NVLink, InfiniBand, and RoCE in AI GPU Interconnect Technologies - NADDOD Blog

NVLink InfiniBand and RoCE in AI GPU Interconnect Technologies

NADDOD Brandon InfiniBand Technical Support Engineer Dec 11, 2023

In the AI era, GPUs have become the core processors due to their parallel computing capabilities, making them well-suited for handling large volumes of simple computations. They excel in tasks such as image processing and AI inference. However, as the complexity of large models continues to rise, the limited memory of a single GPU falls short of training requirements. For example, if an AI model has 260 billion parameters, an 80GB GPU like the A800 can only accommodate around 1-2 billion parameters, considering the computational states during training. To store a model with 260 billion parameters, it would require 100-200 GPUs. Additionally, subsequent training of large models necessitates even more parameters and computational power, resulting in a significant demand for GPUs.

AI-5

To meet the computational needs, it is essential to combine multiple GPUs or even multiple servers to work collaboratively. Distributed training has become the core training approach.

 

  1. Network connectivity plays a critical role in distributed systems.In a distributed system, the network provides the necessary connections, which can be categorized into single-card, multi-card, and multi-machine interconnections. The network within a single card is used for computational neural networks, while the interconnection between multiple cards (i.e., GPU interconnect) typically utilizes PCIe or various high-bandwidth communication networks. The interconnection between multiple machines (i.e., server interconnect) commonly employs RDMA networks.

 

  1. The bus serves as an essential conduit for data communication, with PCIe being the most widely used bus protocol.The bus is a channel for data transmission among different hardware components on a server motherboard and plays a crucial role in determining data transfer speeds.

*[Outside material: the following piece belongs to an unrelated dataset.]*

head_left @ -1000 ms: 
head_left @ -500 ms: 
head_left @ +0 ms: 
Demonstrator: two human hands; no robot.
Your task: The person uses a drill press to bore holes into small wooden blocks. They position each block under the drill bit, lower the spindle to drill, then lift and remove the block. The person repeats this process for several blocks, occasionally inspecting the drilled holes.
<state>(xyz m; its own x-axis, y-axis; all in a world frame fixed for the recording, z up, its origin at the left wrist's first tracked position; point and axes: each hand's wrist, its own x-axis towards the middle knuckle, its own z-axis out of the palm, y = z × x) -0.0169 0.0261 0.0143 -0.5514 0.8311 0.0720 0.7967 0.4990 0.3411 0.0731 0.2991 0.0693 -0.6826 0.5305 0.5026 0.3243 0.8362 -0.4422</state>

Currently, the most prevalent bus protocol is PCIe (PCI-Express), introduced by Intel in 2001. PCIe primarily connects the CPU with other high-speed devices such as GPUs, SSDs, network cards, and graphics cards. Since its initial release of PCIe 1.0 in 2003, subsequent generations have been introduced approximately every three years. The latest version, PCIe 6.0, provides a transfer rate of up to 64GT/s and a bandwidth of 256GB/s across 16 channels, continually improving performance and scalability.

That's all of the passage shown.